Brief: Below this line is the material. Write out only its lines from the one containing "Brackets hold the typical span" through the one containing "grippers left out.", both kept, exactly.

-*-*-

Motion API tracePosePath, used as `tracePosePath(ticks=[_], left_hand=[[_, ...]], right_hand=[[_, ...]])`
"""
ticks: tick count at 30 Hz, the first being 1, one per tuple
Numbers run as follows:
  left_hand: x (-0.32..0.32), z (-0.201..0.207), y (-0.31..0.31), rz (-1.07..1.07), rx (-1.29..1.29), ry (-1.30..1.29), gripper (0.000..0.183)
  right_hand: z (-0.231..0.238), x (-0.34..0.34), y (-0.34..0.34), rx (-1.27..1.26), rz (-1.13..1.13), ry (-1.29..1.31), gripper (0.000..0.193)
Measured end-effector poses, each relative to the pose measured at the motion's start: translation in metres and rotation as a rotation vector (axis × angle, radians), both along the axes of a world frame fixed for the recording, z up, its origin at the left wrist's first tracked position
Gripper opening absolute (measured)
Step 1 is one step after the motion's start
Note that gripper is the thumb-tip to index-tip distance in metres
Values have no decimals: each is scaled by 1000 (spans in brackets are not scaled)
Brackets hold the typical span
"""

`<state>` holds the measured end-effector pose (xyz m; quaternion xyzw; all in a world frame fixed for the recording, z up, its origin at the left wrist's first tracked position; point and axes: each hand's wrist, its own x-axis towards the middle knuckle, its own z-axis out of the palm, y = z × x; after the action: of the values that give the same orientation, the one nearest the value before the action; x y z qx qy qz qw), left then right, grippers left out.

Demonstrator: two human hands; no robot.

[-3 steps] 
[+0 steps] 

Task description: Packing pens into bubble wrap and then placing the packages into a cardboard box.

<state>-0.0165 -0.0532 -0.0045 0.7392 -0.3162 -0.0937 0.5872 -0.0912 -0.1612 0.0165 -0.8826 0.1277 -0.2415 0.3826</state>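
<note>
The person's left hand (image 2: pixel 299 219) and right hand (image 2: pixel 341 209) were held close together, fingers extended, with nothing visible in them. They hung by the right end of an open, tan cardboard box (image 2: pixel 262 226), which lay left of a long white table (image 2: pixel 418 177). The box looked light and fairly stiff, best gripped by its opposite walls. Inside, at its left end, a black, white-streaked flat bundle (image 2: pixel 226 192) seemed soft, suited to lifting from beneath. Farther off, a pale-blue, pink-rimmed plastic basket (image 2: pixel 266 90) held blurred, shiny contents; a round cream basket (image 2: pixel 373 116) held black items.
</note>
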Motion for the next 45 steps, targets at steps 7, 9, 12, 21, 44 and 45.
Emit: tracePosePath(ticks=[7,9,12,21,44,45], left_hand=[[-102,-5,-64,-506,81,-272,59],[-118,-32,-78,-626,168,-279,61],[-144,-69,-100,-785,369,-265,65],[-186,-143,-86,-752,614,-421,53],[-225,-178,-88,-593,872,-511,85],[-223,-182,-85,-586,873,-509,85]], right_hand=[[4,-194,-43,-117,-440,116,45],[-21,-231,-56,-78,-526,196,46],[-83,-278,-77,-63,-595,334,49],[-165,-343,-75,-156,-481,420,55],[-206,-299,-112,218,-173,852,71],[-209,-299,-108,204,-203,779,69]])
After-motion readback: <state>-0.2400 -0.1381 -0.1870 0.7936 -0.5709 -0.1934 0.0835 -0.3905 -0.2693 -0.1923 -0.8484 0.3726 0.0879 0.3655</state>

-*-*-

Problem solution:
Brackets hold the typical span
"""

`<state>` holds the measured end-effector pose (xyz m; quaternion xyzw; all in a world frame fixed for the recording, z up, its origin at the left wrist's first tracked position; point and axes: each hand's wrist, its own x-axis towards the middle knuckle, its own z-axis out of the palm, y = z × x; after the action: of the values that give the same orientation, the one nearest the value before the action; x y z qx qy qz qw), left then right, grippers left out.

This concludes the response to the exercise.